**Assignment**: A complete answer retypes each of the records below precisely and includes none of the pictures.

**The data**:
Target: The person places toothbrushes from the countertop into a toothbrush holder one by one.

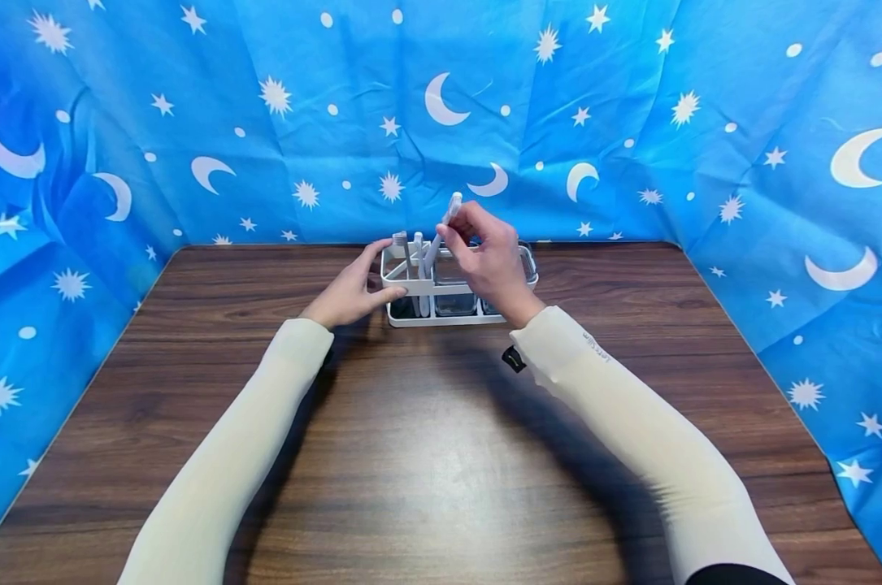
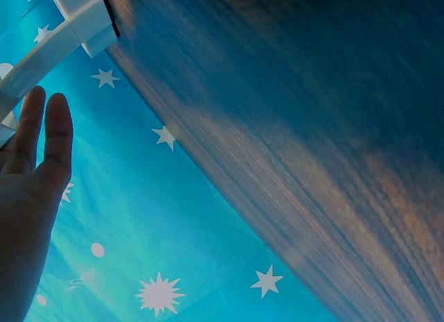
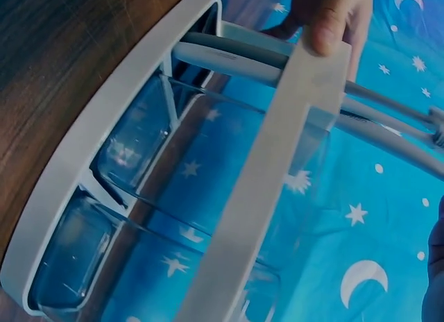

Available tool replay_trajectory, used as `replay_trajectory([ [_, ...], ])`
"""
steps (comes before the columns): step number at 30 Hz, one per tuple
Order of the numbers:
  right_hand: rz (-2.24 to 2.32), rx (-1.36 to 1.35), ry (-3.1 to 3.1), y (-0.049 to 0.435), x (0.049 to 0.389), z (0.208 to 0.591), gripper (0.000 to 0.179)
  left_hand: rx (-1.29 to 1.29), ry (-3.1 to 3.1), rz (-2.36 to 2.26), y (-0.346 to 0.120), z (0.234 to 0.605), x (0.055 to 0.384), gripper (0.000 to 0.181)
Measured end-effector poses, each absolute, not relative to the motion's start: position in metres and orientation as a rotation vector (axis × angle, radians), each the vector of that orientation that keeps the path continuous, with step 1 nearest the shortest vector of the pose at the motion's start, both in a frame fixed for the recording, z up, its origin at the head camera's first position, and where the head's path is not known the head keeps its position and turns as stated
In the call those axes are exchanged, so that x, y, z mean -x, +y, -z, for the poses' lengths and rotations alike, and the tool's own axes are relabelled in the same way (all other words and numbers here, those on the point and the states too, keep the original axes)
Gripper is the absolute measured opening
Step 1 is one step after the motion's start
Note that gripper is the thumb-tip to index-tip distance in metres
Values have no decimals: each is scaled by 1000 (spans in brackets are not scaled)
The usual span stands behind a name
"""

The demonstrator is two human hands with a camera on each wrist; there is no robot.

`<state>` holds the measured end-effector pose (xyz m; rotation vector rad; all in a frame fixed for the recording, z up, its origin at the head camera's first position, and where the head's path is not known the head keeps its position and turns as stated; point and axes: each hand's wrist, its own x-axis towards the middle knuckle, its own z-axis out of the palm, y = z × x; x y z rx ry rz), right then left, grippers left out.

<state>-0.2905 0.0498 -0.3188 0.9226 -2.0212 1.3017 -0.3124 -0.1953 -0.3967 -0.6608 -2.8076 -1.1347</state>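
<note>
A white toothbrush holder point(image 1: 411, 288) stands near the table's back edge. Its left end is held by my left hand point(image 1: 349, 292), thumb on the front rail and fingers around the far side; the right wrist view shows that thumb on the rail point(image 3: 322, 65). My right hand point(image 1: 492, 256) pinches a white toothbrush point(image 1: 453, 207) near its upper end. This brush slants down into the left compartment. A grey toothbrush point(image 1: 402, 245) and another pale toothbrush point(image 1: 419, 244) stand in that compartment too. The right hand's fingertips are mostly out of the right wrist view.
Two clear cups sit in the holder's other compartments: one clear cup point(image 3: 135, 145) next to the brushes, another clear cup point(image 3: 73, 252) beyond it. The brown wooden table point(image 1: 426, 455) stretches toward me. Behind hangs a blue cloth point(image 1: 441, 162) with stars and moons.
</note>
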Motion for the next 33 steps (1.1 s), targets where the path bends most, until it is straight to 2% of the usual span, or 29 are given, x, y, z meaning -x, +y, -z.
replay_trajectory([
  [12,-1235,-933,-2150,44,297,337,15,654,-2812,1112,-193,393,313,84],
  [22,-1224,-905,-2295,40,300,349,6,651,-2811,1118,-194,395,313,83],
  [33,-1216,-879,-2411,38,301,356,6,656,-2808,1155,-195,396,311,82],
])
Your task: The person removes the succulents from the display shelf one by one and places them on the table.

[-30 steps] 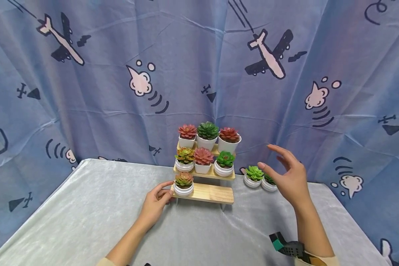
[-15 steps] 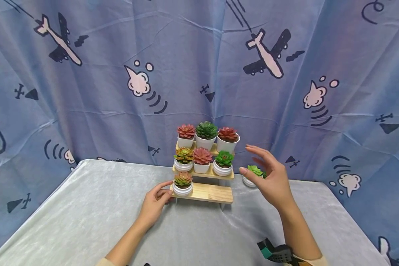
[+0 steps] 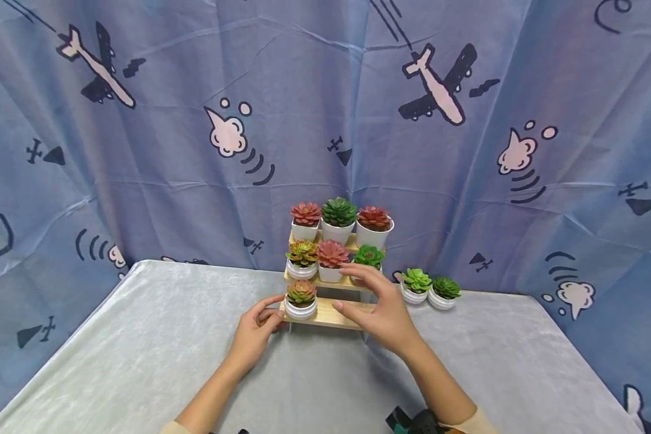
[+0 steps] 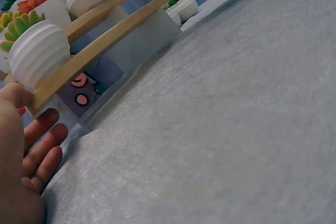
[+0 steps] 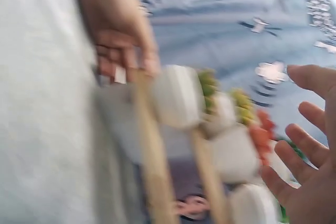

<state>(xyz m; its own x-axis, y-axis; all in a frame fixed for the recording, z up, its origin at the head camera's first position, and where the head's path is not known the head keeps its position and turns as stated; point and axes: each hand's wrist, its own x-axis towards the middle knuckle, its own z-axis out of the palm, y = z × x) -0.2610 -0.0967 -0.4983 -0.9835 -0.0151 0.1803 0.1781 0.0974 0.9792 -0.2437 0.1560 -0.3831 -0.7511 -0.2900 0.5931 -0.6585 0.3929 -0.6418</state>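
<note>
A three-tier plant stand with wooden shelves [image 3: 331, 320] holds potted succulents. My left hand [image 3: 255, 328] grips the left end of its bottom shelf, thumb at the board's edge in the left wrist view. Beside that hand, a reddish-green succulent in a white ribbed pot [image 3: 301, 301] sits at the shelf's left. My right hand [image 3: 382, 310] hovers before the right part of the stand, thumb and fingers spread with nothing between them. It partly hides the green succulent [image 3: 369, 256] on the middle tier. The right wrist view, blurred, shows its fingers [image 5: 304, 163] apart.
On the cloth-covered table [image 3: 141, 337], right of the stand, sit a light green succulent [image 3: 416, 281] and a dark green succulent [image 3: 445, 289] in white pots. Two red succulents and a green succulent [image 3: 339, 212] fill the top tier. A patterned curtain [image 3: 304, 120] hangs behind.
My right hand has moved left, from near the two loose potted succulents to the stand's right side, uncovering both. My left hand stays at the bottom shelf's end.
</note>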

**Result**:
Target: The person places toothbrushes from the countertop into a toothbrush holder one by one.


Available tool replay_trajectory, used as `replay_trajectory([ [_, ...], ])`
"""
steps (comes before the columns): step number at 30 Hz, one per tuple
Order of the numbers:
  right_hand: rz (-2.24 to 2.32), rx (-1.36 to 1.35), ry (-3.1 to 3.1), y (-0.049 to 0.435), x (0.049 to 0.389), z (0.208 to 0.591), gripper (0.000 to 0.179)
  left_hand: rx (-1.29 to 1.29), ry (-3.1 to 3.1), rz (-2.36 to 2.26), y (-0.346 to 0.120), z (0.234 to 0.605), x (0.055 to 0.384), gripper (0.000 to 0.181)
Measured end-effector poses, each absolute, not relative to the motion's start: position in metres and orientation as a rotation vector (axis × angle, radians), each the vector of that orientation that keeps the path continuous, with step 1 nearest the shortest vector of the pose at the motion's start, both in a frame fixed for the recording, z up, its origin at the head camera's first position, and where the head's path is not known the head keeps its position and turns as stated
In the call those axes are exchanged, so that x, y, z mean -x, +y, -z, for the poses' lengths and rotations alike, and the tool's own axes are relabelled in the same way (all other words and numbers here, those on the point and the states too, keep the original axes)
Gripper is the absolute measured opening
Step 1 is one step after the motion's start
Note that gripper is the thumb-tip to index-tip distance in metres
Values have no decimals: each is scaled by 1000 (spans in brackets are not scaled)
The usual span stands behind a name
"""

The demonstrator is two human hands with a camera on each wrist; there is no robot.

`<state>` holds the measured end-effector pose (xyz m; rotation vector rad; all in a frame fixed for the recording, z up, its origin at the head camera's first position, and where the head's path is not known the head keeps its position and turns as stated; point and axes: each hand's wrist, its own x-axis towards the middle knuckle, its own z-axis out of the palm, y = z × x; x y z rx ry rz), right then left, grippers left out.

<state>-0.2905 0.0498 -0.3188 0.9226 -2.0212 1.3017 -0.3124 -0.1953 -0.3967 -0.6608 -2.8076 -1.1347</state>
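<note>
A white toothbrush holder point(image 1: 411, 288) stands near the table's back edge. Its left end is held by my left hand point(image 1: 349, 292), thumb on the front rail and fingers around the far side; the right wrist view shows that thumb on the rail point(image 3: 322, 65). My right hand point(image 1: 492, 256) pinches a white toothbrush point(image 1: 453, 207) near its upper end. This brush slants down into the left compartment. A grey toothbrush point(image 1: 402, 245) and another pale toothbrush point(image 1: 419, 244) stand in that compartment too. The right hand's fingertips are mostly out of the right wrist view.
Two clear cups sit in the holder's other compartments: one clear cup point(image 3: 135, 145) next to the brushes, another clear cup point(image 3: 73, 252) beyond it. The brown wooden table point(image 1: 426, 455) stretches toward me. Behind hangs a blue cloth point(image 1: 441, 162) with stars and moons.
</note>
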Motion for the next 33 steps (1.1 s), targets where the path bends most, until it is straight to 2% of the usual span, or 29 are given, x, y, z meaning -x, +y, -z.
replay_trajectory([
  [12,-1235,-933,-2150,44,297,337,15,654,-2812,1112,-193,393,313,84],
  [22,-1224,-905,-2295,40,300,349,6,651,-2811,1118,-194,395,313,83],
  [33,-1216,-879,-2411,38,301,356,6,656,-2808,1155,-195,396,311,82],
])
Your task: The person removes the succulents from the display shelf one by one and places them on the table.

[-30 steps] 
[-15 steps] 
[+0 steps] 
[+0 steps] 
[+0 steps] 

<state>(xyz m; its own x-axis, y-axis; all in a frame fixed for the recording, z up, its origin at the head camera's first position, and where the head's path is not known the head keeps its position and turns as stated; point and axes: each hand's wrist, its own x-axis towards the middle knuckle, its own z-axis out of the palm, y = z × x) -0.2610 -0.0967 -0.4983 -0.9835 -0.0151 0.1803 0.1781 0.0974 0.9792 -0.2437 0.1560 -0.3831 -0.7511 -0.2900 0.5931 -0.6585 0.3929 -0.6418</state>
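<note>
A three-tier plant stand with wooden shelves [image 3: 331, 320] holds potted succulents. My left hand [image 3: 255, 328] grips the left end of its bottom shelf, thumb at the board's edge in the left wrist view. Beside that hand, a reddish-green succulent in a white ribbed pot [image 3: 301, 301] sits at the shelf's left. My right hand [image 3: 382, 310] hovers before the right part of the stand, thumb and fingers spread with nothing between them. It partly hides the green succulent [image 3: 369, 256] on the middle tier. The right wrist view, blurred, shows its fingers [image 5: 304, 163] apart.
On the cloth-covered table [image 3: 141, 337], right of the stand, sit a light green succulent [image 3: 416, 281] and a dark green succulent [image 3: 445, 289] in white pots. Two red succulents and a green succulent [image 3: 339, 212] fill the top tier. A patterned curtain [image 3: 304, 120] hangs behind.
My right hand has moved left, from near the two loose potted succulents to the stand's right side, uncovering both. My left hand stays at the bottom shelf's end.
</note>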

The response to the exercise is complete.